• [Requirement] Report only how many lines below include "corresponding".

• [Data for review]
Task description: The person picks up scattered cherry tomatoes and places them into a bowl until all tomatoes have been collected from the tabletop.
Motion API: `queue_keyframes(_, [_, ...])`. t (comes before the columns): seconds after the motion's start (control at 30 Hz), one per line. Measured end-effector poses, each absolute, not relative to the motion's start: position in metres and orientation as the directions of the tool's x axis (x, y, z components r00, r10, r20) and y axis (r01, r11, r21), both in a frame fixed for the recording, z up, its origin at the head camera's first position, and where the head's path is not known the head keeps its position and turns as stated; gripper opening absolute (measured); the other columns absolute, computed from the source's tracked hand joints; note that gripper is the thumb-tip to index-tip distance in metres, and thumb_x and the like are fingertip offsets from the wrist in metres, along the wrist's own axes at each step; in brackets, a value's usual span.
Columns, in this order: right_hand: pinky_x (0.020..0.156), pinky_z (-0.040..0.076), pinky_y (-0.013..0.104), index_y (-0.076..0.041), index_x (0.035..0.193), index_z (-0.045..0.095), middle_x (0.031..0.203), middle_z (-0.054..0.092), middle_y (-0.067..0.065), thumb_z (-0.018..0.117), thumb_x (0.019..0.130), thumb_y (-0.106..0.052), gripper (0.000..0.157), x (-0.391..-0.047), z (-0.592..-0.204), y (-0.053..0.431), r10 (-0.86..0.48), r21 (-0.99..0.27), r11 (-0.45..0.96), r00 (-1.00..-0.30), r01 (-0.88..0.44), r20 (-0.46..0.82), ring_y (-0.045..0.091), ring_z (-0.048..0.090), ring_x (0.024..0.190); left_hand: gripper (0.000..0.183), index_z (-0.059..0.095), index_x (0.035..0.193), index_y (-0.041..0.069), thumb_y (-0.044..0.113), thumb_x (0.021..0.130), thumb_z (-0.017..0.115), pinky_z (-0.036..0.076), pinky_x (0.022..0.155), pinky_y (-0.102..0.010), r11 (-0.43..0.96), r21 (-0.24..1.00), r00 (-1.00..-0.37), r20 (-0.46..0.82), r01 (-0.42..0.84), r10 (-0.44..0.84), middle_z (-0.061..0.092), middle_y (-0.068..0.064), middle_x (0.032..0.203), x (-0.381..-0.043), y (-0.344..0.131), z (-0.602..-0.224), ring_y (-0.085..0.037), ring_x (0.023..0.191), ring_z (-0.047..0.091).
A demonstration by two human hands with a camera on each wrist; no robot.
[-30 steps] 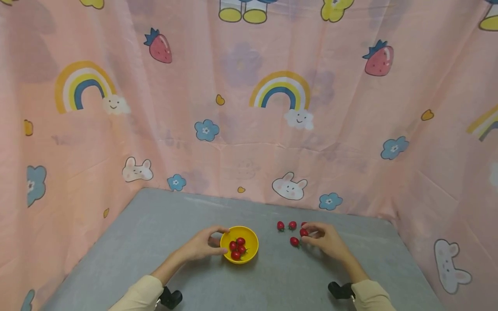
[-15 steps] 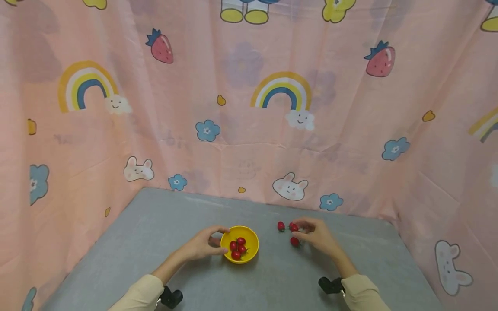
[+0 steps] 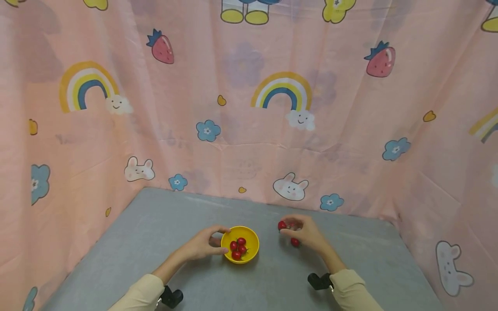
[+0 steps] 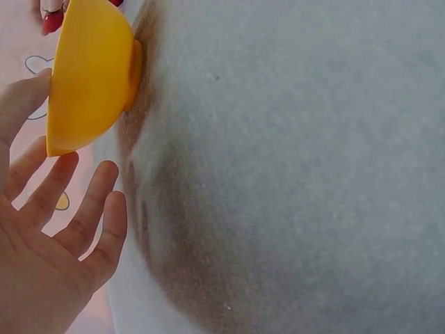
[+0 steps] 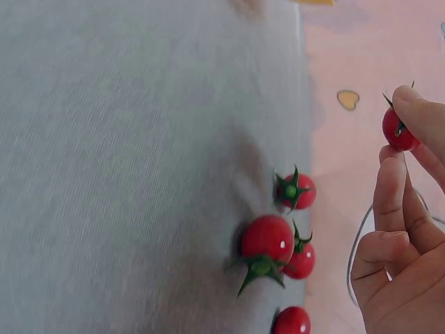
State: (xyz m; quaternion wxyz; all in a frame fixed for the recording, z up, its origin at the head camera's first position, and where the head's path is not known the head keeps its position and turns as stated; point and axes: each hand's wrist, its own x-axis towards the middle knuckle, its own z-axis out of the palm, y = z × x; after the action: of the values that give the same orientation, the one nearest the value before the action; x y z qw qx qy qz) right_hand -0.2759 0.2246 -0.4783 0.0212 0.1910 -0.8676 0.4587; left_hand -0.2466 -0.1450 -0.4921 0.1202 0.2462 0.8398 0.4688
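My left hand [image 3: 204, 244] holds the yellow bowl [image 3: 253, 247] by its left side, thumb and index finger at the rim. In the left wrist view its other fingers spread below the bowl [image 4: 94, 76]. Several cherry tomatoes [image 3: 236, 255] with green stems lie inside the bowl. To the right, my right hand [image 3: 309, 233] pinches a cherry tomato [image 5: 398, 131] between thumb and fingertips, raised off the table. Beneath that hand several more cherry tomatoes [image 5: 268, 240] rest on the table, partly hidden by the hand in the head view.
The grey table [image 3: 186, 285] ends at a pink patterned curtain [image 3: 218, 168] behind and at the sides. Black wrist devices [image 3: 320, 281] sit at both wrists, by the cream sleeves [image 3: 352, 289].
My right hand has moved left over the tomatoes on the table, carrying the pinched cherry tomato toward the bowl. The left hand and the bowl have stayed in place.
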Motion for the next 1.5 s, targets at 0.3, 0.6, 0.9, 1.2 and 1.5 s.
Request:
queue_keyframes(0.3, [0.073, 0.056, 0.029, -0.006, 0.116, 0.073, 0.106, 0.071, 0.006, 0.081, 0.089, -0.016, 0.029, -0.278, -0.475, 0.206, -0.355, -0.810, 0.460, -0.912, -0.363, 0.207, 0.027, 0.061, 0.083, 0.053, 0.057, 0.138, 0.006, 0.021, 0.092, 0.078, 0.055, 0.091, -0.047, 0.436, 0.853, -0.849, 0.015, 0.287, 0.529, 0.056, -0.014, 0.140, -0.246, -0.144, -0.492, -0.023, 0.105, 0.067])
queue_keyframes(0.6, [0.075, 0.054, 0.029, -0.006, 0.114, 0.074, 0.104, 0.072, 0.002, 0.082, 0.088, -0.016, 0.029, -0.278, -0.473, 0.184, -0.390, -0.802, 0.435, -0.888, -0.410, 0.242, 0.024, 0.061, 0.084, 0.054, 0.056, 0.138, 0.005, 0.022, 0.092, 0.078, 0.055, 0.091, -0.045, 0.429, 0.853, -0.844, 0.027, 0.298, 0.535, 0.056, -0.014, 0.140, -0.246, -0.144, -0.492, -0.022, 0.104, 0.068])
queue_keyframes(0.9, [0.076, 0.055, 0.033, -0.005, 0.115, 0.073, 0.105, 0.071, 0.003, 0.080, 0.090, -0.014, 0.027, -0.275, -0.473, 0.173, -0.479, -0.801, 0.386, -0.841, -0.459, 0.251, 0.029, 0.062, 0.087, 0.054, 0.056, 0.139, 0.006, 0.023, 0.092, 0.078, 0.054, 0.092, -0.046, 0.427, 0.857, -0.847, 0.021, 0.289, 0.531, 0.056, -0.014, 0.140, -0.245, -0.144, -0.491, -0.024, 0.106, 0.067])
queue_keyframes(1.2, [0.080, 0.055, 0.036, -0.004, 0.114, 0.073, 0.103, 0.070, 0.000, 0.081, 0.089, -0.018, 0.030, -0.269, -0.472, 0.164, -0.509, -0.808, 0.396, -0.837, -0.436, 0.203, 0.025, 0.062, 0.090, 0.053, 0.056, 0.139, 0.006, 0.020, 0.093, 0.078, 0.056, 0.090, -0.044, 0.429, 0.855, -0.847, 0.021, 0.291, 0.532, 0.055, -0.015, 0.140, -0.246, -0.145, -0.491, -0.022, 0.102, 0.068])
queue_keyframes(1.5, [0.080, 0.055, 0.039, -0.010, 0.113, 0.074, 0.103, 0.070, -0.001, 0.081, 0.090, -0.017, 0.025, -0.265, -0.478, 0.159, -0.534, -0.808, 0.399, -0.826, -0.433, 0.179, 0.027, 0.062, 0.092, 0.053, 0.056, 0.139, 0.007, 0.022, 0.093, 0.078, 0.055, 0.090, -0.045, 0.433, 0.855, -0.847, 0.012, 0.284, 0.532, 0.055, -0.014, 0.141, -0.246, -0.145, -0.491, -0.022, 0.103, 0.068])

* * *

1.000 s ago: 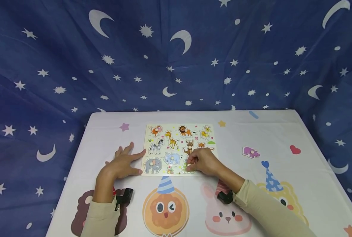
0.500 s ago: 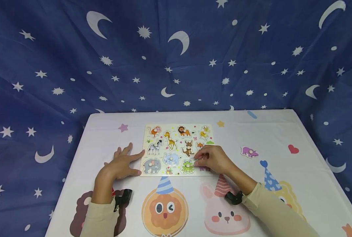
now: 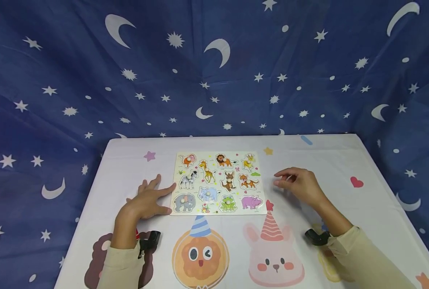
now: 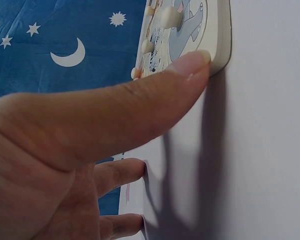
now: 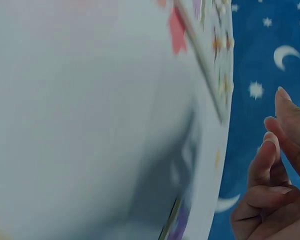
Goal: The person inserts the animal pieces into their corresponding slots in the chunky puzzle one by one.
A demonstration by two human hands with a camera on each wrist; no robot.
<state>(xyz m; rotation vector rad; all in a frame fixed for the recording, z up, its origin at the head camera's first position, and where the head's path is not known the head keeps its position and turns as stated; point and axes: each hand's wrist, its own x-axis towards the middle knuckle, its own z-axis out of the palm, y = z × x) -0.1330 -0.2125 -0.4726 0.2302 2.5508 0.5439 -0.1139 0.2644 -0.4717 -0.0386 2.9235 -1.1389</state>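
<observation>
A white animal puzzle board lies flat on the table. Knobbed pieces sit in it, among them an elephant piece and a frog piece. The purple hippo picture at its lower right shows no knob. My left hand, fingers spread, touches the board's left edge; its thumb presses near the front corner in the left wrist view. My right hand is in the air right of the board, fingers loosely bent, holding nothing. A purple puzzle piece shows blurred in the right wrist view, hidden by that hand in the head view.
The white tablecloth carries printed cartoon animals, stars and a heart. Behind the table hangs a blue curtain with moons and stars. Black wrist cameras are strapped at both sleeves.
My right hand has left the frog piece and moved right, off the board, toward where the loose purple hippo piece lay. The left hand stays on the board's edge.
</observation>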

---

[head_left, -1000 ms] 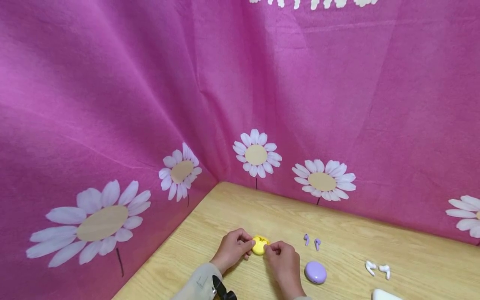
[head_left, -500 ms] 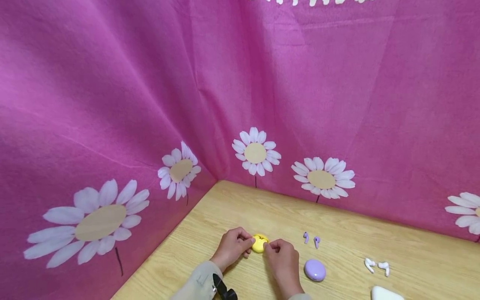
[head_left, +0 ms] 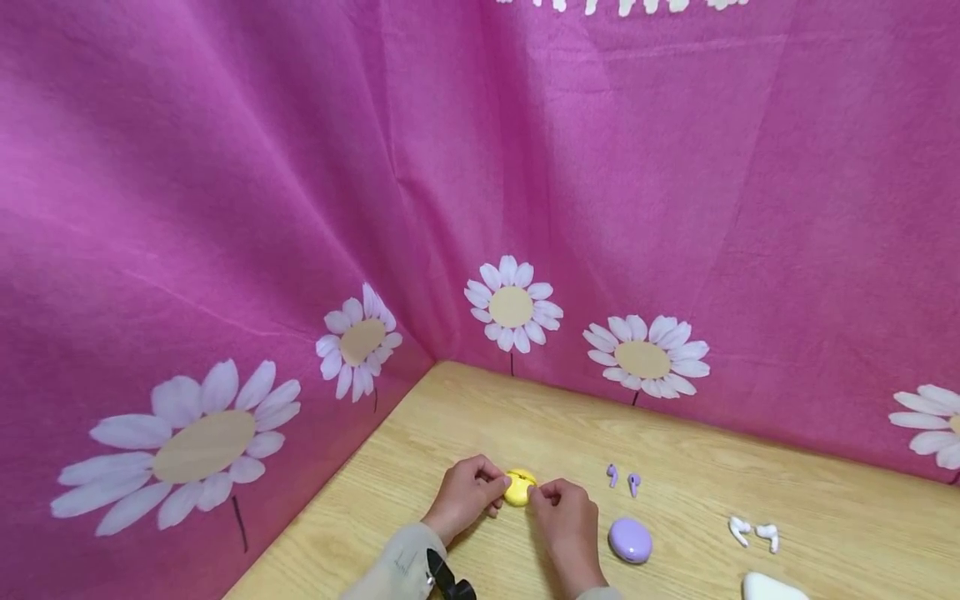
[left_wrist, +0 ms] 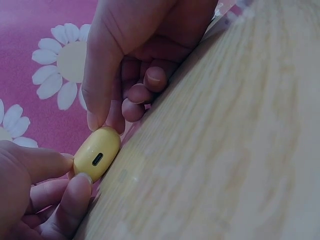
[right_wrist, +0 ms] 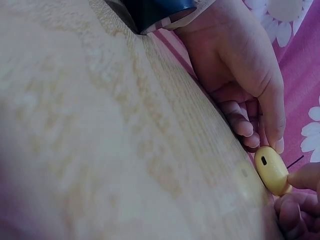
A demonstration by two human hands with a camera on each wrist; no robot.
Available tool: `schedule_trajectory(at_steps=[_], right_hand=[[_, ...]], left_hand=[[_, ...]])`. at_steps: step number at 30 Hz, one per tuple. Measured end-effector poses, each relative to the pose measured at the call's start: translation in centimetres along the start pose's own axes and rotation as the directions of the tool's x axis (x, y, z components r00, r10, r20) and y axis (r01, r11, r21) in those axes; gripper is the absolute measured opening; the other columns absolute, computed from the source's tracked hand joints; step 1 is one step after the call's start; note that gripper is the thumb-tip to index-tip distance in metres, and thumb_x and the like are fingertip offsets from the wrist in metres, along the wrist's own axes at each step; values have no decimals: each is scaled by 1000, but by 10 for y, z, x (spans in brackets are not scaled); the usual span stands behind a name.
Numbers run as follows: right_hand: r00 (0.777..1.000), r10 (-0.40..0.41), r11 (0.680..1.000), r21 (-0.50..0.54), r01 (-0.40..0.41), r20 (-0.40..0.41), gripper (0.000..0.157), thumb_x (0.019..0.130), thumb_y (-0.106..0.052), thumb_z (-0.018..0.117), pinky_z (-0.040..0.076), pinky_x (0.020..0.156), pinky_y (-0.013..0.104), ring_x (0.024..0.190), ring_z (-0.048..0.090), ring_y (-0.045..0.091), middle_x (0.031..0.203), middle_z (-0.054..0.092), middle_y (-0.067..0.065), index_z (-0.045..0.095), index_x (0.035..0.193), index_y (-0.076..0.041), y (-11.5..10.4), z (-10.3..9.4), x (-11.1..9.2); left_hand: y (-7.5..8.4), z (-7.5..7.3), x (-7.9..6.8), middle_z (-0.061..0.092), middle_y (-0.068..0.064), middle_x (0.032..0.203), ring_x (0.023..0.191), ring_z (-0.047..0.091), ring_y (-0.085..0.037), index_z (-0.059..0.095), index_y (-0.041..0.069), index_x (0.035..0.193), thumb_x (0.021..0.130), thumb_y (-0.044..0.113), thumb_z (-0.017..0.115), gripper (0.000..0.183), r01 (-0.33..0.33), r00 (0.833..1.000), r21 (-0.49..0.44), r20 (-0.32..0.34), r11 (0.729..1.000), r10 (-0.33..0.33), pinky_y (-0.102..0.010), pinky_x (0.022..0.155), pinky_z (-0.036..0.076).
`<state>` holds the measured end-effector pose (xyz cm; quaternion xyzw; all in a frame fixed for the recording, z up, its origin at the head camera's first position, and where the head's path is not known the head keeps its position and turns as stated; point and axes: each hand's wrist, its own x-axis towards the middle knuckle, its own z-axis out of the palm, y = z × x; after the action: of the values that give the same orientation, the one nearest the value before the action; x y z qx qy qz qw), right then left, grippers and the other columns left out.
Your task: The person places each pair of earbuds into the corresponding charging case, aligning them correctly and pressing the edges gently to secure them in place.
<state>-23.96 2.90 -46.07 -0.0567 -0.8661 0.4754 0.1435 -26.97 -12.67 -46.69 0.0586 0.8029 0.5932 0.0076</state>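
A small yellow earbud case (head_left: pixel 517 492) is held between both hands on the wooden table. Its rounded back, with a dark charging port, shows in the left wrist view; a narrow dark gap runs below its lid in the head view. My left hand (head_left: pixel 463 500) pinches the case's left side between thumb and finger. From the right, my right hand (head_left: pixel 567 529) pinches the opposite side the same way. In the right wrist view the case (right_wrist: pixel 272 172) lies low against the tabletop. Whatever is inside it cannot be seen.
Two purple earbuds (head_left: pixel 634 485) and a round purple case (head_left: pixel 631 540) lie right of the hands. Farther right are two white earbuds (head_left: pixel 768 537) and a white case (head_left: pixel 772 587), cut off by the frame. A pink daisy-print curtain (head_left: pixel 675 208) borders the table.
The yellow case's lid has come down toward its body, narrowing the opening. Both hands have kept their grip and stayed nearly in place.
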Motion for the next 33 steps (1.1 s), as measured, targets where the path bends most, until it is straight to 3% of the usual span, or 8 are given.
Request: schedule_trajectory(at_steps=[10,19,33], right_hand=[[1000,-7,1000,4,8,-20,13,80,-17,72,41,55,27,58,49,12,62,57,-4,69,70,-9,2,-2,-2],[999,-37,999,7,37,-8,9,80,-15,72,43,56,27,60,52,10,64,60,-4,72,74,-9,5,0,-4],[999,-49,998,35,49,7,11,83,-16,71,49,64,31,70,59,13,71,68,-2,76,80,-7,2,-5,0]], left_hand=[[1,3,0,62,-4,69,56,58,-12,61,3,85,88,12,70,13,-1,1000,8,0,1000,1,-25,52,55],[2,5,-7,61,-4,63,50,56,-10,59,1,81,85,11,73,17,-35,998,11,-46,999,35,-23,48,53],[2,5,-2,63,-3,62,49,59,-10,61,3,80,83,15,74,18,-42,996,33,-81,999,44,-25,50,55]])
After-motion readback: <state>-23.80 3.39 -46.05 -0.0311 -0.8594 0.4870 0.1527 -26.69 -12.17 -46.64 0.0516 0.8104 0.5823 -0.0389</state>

• [Answer section] 2